EXERCISE INSTRUCTIONS:
Look below for the line containing "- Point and" and the line containing "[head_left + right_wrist"; repeat exactly those two lines and all lines between them, and nothing else.

○ ○ ○ ○ ○

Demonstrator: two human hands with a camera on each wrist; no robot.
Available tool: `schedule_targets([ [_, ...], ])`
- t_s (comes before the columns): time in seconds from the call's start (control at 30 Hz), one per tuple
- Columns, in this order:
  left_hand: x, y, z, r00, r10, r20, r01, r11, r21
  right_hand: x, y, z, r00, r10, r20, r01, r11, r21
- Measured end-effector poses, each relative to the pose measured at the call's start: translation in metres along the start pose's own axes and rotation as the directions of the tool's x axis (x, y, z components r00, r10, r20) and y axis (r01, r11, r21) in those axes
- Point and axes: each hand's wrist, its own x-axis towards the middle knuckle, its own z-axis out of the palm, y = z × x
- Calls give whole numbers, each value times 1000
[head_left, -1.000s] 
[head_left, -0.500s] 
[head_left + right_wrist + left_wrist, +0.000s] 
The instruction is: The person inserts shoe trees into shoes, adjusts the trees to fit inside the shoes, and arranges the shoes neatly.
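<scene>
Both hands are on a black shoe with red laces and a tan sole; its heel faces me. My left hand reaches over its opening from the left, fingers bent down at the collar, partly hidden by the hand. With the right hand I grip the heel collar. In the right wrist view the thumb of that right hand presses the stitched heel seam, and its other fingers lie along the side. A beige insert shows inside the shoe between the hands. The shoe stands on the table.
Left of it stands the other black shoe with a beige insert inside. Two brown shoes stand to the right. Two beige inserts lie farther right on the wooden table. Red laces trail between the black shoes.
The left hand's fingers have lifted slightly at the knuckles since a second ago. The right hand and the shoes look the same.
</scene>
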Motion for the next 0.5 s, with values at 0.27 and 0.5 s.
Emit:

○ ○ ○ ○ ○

YOUR RESPONSE:
- Point and axes: each hand's wrist, its own x-axis towards the middle knuckle, its own z-axis out of the palm, y = z × x
- Calls give whole numbers, each value times 1000
[head_left, -1.000s] 
[head_left, -0.500s] 
[head_left + right_wrist + left_wrist, +0.000s] 

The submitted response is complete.